Kudengar cerita dari Azka, katanya Umar itu adalah anak baru. Dia pindahan dari Aceh. Mungkin Azka tidak tahu kalau teman sekelasnya itu tinggal di komplek perumahan yang sama dengan kami, karena katanya dia ingin sekali main bersama Umar, hanya saja belum tahu rumahnya.
"Baiklah, ayo kita pulang! Ammah harus masak makan siang untuk semua orang," ajakku pada Azka.
"Iya, Ammah!"
Lagi-lagi kami harus menunggu taksi, karena Habib ternyata belum membalas pesanku yang sebelumnya minta di jemput saat pulang dari sekolah. Apa mungkin mereka masih belum selesai? Tapi kenapa lama sekali?
Sekitar dua puluh menit kami menunggu, taksi yang di tunggu tak juga datang. Ingin memesan taksi, tapi aku kehabisan kuota internet untuk membuka aplikasinya.
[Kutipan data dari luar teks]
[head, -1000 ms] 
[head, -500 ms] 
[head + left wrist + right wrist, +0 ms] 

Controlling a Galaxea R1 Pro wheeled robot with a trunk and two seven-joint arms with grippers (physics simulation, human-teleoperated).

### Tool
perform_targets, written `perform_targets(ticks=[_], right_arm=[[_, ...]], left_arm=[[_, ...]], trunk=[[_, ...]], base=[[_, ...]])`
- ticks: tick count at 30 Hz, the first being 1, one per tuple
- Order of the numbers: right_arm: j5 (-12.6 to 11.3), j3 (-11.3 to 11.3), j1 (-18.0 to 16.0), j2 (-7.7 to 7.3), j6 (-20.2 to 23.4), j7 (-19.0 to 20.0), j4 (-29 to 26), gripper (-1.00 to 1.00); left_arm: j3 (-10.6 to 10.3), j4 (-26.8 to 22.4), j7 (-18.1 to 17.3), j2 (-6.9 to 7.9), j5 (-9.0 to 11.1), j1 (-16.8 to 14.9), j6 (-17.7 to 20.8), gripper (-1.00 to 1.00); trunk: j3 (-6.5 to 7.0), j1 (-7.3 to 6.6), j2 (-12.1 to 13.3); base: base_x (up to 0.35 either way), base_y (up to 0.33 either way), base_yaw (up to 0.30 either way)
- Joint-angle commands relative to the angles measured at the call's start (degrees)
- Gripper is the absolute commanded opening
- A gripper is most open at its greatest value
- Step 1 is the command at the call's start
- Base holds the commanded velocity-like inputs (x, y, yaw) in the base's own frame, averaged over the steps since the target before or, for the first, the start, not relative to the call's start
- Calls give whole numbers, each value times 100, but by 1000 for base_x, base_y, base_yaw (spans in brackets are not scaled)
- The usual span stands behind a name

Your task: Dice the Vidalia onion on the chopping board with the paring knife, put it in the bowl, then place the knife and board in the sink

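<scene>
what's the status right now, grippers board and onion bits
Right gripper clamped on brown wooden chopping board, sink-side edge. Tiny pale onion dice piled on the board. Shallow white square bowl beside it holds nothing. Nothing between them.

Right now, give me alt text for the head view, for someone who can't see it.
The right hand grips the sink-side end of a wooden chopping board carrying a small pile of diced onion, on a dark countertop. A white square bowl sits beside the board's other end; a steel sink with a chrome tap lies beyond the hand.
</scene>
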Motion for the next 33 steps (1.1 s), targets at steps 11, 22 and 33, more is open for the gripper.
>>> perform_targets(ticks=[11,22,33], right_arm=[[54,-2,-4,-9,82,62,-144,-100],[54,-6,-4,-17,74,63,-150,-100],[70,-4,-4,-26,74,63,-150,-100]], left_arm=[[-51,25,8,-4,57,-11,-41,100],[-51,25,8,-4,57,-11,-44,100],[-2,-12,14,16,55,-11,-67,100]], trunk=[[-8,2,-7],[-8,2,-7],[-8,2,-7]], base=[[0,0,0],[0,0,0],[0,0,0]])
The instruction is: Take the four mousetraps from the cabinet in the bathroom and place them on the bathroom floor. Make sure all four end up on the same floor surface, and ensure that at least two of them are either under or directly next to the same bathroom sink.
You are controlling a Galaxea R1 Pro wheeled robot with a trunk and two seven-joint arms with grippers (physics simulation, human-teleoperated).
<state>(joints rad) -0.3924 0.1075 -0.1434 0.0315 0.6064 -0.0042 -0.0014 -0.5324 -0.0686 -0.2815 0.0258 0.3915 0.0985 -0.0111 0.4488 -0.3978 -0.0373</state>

Terpaksa harus menunggu, dan tiba-tiba sebuah mobil hitam berhenti di depanku.
"Maaf, sedang menunggu jemputan atau taksi?" tanya seorang pria yang ternyata adalah ayah Umar.
"Kami sedang menunggu taksi, tapi belum datang," jawabku seadanya sambil menutupi kepala Azka dari terik matahari dengan tas selempang yang kubawa.
Tiba-tiba Umar muncul dari kaca pintu mobil bagian belakang dengan menawarkan Azka untuk pulang bersamanya. Dengan senang, Azka pun tentu tidak menolak tawaran itu karena akhirnya dia bisa pulang bersama teman barunya.
"Eh, tidak usah, Pak. Kami menunggu taksi saja, kalian silahkan duluan," kataku pula menolak dengan halus.
Lagi pula untuk apa pulang bersama mereka? Aku tidak mau kalau sampai Habib melihatku turun dari mobil mereka saat sampai di rumah nanti. Dari pada harus salah paham, lebih baik aku menunggu taksi saja.
"Tidak usah sungkan, ikutlah bersama kami. Kebetulan kita tinggal di komplek yang sama 'kan?" Aku mengangguk lemah. "Kalau begitu tunggu apa lagi? Ayo masuk!"
"Ayo, Ammah! Azka sudah tidak tahan lagi, disini terlalu panas," keluh Azka membujukku untuk menerima tawaran temannya untuk ikut pulang bersama.
Kasihan juga kalau sampai Azka menunggu terlalu lama, matahari juga menyorot tajam di atas kepala kami karena memang sudah memasuki waktu zuhur. Perutku mulai terasa keram, mungkin memang sebaiknya aku pulang bersama mereka saja. Lagi pula aku akan duduk di jok belakang, tidak mungkin dia berani berbuat macam-macam padaku di depan anak-anak, 'kan?
"Baiklah, kami ikut," jawabku pada akhirnya.